Assignment:
In the listing below, count each line that contains "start". The reply is that count and nothing else.
Supplied data: Begin
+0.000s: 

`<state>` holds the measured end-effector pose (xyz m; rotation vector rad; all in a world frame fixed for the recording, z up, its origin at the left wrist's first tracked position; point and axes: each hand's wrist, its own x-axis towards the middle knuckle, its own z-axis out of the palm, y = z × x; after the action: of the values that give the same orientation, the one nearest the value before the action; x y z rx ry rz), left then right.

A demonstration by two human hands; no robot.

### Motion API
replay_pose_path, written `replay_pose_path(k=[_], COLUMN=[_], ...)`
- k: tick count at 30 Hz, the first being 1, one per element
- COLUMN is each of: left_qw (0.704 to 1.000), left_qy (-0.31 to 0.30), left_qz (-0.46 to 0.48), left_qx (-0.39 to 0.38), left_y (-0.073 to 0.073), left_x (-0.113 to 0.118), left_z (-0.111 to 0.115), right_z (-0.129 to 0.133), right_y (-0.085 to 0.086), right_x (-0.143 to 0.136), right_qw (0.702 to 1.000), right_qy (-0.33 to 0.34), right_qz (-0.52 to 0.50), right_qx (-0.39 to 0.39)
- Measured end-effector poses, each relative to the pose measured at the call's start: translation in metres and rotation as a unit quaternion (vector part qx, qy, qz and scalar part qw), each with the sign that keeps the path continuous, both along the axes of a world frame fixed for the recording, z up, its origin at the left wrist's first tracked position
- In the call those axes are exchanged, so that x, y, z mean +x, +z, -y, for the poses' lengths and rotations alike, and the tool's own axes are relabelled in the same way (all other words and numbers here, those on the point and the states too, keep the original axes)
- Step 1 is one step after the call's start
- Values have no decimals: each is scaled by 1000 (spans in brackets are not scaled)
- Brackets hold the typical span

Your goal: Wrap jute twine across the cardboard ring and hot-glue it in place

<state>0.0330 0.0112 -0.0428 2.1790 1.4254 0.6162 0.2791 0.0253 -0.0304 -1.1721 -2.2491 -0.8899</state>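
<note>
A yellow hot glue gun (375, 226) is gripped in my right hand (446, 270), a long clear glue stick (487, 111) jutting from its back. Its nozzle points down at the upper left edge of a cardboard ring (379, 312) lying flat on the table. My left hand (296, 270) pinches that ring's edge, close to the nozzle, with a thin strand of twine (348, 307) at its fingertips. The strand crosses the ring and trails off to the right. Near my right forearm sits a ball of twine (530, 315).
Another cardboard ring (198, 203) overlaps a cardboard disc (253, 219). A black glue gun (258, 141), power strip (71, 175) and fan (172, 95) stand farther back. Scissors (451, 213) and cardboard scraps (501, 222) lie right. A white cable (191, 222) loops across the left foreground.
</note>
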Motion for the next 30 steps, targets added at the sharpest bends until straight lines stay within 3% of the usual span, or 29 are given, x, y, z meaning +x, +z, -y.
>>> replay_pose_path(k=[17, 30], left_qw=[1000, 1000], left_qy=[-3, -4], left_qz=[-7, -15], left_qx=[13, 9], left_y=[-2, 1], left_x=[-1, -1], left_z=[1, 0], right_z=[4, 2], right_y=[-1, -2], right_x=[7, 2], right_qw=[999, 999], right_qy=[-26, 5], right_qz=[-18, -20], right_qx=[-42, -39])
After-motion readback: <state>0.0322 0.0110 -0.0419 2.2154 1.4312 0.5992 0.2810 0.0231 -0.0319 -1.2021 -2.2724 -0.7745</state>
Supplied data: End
Solved exercise:
2